Activity
In the material below, count the lines where the word "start" appears. Nothing but the number, please.

Source data
*****
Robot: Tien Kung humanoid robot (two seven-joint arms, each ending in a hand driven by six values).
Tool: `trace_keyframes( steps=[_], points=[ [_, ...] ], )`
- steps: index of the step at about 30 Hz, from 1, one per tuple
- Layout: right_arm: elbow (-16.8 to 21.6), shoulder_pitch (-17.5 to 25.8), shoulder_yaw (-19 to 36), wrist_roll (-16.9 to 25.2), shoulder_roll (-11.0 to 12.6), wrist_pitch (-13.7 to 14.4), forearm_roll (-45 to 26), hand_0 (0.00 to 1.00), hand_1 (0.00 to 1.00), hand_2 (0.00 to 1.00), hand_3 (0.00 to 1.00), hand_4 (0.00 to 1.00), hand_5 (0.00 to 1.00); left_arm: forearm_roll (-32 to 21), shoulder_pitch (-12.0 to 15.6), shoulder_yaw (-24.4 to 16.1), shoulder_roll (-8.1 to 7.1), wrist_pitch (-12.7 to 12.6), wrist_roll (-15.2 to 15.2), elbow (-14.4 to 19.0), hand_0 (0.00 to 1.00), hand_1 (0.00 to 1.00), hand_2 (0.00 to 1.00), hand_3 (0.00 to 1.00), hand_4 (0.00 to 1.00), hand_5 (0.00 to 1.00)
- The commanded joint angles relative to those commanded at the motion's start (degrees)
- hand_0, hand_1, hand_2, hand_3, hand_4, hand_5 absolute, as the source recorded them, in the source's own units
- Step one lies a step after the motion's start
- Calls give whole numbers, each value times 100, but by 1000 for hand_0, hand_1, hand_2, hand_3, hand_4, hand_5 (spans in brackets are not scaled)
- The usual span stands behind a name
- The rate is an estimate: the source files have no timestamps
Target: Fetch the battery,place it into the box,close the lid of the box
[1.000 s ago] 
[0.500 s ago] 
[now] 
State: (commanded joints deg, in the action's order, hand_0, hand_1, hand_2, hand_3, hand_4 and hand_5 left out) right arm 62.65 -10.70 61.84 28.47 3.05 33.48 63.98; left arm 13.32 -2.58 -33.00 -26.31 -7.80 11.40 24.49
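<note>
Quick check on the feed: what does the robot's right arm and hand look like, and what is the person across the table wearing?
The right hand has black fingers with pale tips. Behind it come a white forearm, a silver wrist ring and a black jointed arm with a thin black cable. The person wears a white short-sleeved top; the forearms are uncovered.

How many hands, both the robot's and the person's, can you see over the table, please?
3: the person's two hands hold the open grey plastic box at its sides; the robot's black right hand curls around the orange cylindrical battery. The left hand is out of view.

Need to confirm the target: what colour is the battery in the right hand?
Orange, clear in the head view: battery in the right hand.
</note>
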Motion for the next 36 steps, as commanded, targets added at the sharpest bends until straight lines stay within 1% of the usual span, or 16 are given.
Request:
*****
Exercise result
2